--- About this exercise ---
Below are lines of data, and only some are wanted. Please repeat exactly those from the line that has "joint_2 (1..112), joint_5" through the line that has "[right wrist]".

--- Data excerpt ---
+ + +

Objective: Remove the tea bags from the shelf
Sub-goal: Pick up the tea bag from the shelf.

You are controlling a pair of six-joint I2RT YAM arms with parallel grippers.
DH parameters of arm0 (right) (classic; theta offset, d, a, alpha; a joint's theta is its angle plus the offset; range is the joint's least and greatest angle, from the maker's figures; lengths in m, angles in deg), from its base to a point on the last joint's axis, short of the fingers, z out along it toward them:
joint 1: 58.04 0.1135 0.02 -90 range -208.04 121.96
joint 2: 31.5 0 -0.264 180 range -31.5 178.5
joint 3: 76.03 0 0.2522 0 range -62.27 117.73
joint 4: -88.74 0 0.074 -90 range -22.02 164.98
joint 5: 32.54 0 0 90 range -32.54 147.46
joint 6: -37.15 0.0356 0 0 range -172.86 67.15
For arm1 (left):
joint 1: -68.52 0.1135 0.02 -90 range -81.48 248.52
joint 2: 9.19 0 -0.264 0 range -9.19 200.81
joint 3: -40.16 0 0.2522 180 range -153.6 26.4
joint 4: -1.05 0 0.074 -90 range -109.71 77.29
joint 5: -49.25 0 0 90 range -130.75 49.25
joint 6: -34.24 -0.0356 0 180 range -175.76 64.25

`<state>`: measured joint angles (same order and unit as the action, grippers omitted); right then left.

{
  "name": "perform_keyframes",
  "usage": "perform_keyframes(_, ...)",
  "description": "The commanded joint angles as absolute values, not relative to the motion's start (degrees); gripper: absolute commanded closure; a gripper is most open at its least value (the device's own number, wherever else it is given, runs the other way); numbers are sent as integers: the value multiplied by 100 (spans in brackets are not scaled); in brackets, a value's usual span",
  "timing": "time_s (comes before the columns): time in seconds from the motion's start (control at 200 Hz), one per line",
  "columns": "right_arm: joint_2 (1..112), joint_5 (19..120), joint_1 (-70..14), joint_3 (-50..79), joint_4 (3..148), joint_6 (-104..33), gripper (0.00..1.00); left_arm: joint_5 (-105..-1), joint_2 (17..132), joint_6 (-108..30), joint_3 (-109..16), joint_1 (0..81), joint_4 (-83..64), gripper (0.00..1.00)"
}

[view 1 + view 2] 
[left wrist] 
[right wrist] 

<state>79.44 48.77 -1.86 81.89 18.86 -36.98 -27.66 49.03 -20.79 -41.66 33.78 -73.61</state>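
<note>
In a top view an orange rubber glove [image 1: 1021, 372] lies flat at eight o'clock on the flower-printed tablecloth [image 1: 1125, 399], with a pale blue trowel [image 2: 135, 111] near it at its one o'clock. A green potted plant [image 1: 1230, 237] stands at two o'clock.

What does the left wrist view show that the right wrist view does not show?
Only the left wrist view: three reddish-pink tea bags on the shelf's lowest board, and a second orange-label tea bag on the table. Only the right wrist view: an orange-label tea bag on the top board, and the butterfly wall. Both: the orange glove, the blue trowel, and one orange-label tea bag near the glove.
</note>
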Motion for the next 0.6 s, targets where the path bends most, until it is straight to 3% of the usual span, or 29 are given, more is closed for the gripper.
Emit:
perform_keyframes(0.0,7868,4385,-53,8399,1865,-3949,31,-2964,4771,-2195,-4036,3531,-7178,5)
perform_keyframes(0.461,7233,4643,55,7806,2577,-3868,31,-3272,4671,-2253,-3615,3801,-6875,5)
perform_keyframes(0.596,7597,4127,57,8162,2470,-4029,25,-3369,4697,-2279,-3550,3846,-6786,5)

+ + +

--- Solved exercise ---
  "columns": "right_arm: joint_2 (1..112), joint_5 (19..120), joint_1 (-70..14), joint_3 (-50..79), joint_4 (3..148), joint_6 (-104..33), gripper (0.00..1.00); left_arm: joint_5 (-105..-1), joint_2 (17..132), joint_6 (-108..30), joint_3 (-109..16), joint_1 (0..81), joint_4 (-83..64), gripper (0.00..1.00)"
}

[view 1 + view 2] 
[left wrist] 
[right wrist] 

The full output has already been given.